O nome Prestige evoca uma das principais tragédias ocorridas na Europa o afundamento, em novembro de 2002, ao largo da costa da Galiza, do petroleiro que transportava 77 mil toneladas de fuelóleo. Durante meses, milhares de voluntários vestidos de fatos-macaco brancos, rodeados de crude, recolheram e limparam o pastoso e negro combustível que chegava às costas espanhola e francesa.
O caso chegou a um tribunal da Corunha, em outubro passado (dez anos depois), mas, no maior julgamento, em Espanha, relacionado com o meio ambiente, só há quatro acusados. Todos “peões”: Apostolos Mangouras, capitão; Nikolaos Argyropoulos, chefe de máquinas; Ireneo Maloto, primeiro-oficial; e José Luis López-Sors González, ex-diretor-geral da Marinha Mercante espanhola, o único funcionário público.
Onde estão os donos do navio-cisterna? Ou os da empresa ABS, que certificou a embarcação, considerando-a segura? E os decisores políticos?
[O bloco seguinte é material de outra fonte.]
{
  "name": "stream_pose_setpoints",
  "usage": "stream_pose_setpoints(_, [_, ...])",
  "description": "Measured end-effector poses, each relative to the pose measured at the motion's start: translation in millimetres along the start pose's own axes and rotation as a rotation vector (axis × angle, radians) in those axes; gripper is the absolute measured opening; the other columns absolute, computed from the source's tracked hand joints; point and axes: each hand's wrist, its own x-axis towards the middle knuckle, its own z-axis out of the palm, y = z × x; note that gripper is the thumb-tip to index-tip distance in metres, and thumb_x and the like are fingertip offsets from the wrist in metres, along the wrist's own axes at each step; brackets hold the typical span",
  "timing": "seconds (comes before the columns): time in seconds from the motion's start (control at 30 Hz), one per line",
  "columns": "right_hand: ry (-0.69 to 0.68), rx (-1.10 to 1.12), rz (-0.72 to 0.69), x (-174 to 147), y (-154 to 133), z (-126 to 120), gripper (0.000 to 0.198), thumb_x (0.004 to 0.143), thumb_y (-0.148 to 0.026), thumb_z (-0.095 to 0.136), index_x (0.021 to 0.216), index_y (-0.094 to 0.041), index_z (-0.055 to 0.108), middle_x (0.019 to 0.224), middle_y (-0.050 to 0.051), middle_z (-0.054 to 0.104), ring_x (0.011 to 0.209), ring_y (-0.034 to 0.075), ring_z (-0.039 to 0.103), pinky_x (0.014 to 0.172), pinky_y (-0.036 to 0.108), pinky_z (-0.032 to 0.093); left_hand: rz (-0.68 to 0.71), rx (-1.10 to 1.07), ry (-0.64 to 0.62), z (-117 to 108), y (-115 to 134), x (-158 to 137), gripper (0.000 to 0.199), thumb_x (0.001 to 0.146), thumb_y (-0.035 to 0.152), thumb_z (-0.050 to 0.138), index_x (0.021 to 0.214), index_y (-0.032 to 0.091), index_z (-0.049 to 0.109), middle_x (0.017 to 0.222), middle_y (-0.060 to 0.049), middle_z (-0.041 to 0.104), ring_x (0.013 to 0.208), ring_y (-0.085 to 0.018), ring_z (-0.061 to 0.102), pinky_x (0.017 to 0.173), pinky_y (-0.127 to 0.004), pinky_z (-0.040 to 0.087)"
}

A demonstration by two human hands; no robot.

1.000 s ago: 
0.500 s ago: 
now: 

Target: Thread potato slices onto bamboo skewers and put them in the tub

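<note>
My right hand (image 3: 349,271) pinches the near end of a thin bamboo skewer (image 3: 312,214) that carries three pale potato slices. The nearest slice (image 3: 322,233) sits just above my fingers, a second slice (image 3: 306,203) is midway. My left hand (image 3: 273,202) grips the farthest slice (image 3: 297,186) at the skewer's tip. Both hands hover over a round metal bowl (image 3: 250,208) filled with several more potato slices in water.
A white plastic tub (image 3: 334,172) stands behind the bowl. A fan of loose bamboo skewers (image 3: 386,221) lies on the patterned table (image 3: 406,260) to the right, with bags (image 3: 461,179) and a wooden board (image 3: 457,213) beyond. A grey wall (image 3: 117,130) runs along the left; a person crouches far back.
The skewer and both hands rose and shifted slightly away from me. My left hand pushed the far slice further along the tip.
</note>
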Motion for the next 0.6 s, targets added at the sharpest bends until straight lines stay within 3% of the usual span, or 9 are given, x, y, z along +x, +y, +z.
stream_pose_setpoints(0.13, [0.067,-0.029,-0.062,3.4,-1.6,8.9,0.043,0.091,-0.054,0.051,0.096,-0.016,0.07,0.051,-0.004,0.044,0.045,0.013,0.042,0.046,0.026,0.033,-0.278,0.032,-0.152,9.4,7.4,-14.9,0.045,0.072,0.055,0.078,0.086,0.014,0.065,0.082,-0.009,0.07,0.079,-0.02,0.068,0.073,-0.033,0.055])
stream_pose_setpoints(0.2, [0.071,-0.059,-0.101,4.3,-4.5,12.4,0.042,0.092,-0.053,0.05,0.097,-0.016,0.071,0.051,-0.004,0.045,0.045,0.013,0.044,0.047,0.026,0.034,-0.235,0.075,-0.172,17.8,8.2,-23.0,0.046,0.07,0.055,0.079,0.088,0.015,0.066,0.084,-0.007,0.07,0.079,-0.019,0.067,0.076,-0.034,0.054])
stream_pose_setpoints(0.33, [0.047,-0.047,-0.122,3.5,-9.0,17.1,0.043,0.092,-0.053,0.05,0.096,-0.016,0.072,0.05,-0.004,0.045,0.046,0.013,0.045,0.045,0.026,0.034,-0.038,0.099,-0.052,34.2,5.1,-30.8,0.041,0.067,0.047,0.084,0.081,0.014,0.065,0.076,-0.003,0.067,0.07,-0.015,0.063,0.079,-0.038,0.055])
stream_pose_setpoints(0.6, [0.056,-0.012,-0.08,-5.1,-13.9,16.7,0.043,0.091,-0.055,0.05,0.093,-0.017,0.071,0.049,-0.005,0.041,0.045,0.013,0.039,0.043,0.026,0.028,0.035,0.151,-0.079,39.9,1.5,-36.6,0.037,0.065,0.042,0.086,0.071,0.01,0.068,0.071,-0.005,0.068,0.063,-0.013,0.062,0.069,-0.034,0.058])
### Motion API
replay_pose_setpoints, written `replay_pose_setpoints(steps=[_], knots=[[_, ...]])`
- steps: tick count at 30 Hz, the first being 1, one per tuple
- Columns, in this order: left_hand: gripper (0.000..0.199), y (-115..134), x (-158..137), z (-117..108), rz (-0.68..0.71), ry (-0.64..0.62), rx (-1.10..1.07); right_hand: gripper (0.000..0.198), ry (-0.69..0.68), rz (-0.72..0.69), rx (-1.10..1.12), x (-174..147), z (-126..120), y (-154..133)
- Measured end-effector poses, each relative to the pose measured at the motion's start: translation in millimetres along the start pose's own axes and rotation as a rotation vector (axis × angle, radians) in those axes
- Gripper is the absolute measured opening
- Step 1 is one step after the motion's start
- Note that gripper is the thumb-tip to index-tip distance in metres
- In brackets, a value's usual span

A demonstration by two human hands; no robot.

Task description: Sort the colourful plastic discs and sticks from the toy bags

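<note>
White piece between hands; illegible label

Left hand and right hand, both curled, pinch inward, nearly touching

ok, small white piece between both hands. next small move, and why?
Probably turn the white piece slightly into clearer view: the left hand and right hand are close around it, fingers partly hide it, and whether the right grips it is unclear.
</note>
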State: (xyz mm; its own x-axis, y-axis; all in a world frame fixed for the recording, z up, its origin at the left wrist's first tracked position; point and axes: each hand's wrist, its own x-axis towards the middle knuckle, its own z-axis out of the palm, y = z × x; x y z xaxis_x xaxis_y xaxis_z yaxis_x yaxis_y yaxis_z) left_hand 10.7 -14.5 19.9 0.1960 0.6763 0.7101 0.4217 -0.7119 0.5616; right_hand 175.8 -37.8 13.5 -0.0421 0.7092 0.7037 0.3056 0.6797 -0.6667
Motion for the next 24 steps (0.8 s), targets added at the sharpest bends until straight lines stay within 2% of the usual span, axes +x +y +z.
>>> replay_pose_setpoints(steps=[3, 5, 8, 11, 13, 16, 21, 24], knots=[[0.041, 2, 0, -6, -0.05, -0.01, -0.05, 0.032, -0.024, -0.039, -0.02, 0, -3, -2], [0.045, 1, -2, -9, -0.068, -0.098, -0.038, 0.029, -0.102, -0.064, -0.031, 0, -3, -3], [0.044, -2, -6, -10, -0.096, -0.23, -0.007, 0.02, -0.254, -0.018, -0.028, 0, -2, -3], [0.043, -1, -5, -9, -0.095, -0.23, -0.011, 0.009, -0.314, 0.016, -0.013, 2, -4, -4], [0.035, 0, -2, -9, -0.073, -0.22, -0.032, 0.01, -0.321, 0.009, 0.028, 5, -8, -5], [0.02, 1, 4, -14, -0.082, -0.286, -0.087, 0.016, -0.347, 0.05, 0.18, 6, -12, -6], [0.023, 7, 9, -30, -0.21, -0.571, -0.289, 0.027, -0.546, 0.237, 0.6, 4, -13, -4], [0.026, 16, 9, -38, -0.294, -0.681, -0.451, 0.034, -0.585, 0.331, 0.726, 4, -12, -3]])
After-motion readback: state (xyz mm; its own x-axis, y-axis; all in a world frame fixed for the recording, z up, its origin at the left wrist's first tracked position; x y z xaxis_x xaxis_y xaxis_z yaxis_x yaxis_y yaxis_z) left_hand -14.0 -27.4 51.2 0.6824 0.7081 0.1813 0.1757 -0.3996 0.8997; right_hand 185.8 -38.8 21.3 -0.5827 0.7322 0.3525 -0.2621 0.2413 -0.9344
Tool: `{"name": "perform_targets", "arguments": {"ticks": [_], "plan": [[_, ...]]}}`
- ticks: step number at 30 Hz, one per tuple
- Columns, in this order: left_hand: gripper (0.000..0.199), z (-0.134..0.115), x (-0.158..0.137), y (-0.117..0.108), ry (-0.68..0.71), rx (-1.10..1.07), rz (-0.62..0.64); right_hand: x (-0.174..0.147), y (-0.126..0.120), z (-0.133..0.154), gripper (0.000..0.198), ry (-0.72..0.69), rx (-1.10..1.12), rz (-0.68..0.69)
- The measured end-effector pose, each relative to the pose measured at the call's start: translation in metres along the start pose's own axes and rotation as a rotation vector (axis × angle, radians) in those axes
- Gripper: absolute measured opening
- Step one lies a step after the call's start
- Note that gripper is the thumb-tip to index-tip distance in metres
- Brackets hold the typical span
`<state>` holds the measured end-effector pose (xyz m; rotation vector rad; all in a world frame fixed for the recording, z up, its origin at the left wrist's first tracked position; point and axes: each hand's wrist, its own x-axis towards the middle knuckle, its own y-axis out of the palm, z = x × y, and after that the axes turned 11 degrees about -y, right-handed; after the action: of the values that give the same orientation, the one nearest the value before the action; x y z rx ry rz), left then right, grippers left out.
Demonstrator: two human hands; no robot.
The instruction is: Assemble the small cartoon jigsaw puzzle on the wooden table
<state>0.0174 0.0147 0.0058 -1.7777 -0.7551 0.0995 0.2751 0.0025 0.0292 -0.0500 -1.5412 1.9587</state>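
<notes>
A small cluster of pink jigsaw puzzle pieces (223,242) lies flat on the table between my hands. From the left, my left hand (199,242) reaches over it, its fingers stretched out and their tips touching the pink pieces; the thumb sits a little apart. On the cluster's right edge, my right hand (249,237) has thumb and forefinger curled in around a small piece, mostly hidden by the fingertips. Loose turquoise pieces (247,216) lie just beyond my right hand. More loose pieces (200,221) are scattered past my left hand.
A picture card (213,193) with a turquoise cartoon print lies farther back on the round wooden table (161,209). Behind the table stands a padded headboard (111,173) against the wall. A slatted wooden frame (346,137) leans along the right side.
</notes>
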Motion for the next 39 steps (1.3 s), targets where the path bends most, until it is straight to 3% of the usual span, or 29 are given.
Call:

Na altura, Mariano Rajoy, atual primeiro-ministro espanhol, liderava o gabinete de crise encarregado do caso e chegou a caracterizar a maré negra como “uns fiozinhos de plasticina.”
Para levar ao banco dos réus aqueles que não foram responsabilizados por um dos maiores derrames de crude na Europa, foi lançada a Iniciativa de Cidadania Europeia Acabemos com o Ecocídio (www.endecocide.eu). No conceito de ecocídio a danificação extensa, destruição ou perda de ecossistemas de um território cabem outros atentados ambientais como a destruição da Amazónia, a exploração de areias betuminosas para produzir petróleo, no Canadá, ou o extermínio planetário das abelhas, provocado por produtos químicos.
É uma proposta de lei que precisa de reunir, até janeiro de 2014, um milhão de assinaturas, para que a Comissão Europeia a analise e, eventualmente, a remeta ao Parlamento Europeu para ser votada. Até agora, foi subscrita por cerca de 30 mil pessoas.
A DEFINIÇÃO LEGAL
“Ecocídio consiste na extensa danificação, destruição ou perda de ecossistemas de um determinado território, devido à ação humana ou a outras causas, a tal ponto que o usufruto desse território por parte dos habitantes locais tenha sido ou venha a ser severamente diminuído.”
UMA VELHA LUTA
Em 2002, num momento de pausa, durante um julgamento, Polly Haggins, 44 anos, advogada escocesa de Direito do Trabalho, pensou que, tal como o seu cliente, o nosso planeta precisava de proteção.
Descobriu que o ecocídio existia como noção legal, desde 1972, e que já chegara a ser proposto como o quinto crime contra a paz a somar aos crimes contra a Humanidade, de genocídio, de guerra e de agressão em vários documentos preparatórios do Estatuto de Roma, o texto base do Tribunal Penal Internacional.
Mas, na versão final do texto, apresentada em 1996, o quinto artigo tinha sido retirado por pressão dos EUA, Reino Unido e Holanda. Em março de 2010, Polly Haggins propôs, formalmente, à Comissão de Direito das Nações Unidas que se fizesse uma emenda à lei internacional, para inclusão do ecocídio.
Na Europa, a campanha pela introdução deste crime nos códigos nacionais começou há um ano e envolve cerca de 80 ativistas.
Thomas Eitzenberger, 44 anos, austríaco, participou na Semana Verde evento anual dedicado ao meio ambiente, organizado pela Comissão Europeia, em Bruxelas para divulgar a iniciativa. “Estamos a falar de punir decisores de alto nível: responsáveis políticos, ministros ou diretores de empresas.
Quando a lei for aprovada, poderemos dizer-lhes: sabemos que estão a fazer algo errado e que foi errado deixar-vos fazê-lo. Vamos dar-vos um tempo para corrigirem a situação, caso contrário, vão para a prisão.”
Os líderes políticos da UE têm fugido a debater o assunto, empurrando a decisão sempre para mais tarde. Também assim foi com o Prestige mas as consequências, como então se viu, acabam sempre por tocar-nos a todos, bem de perto.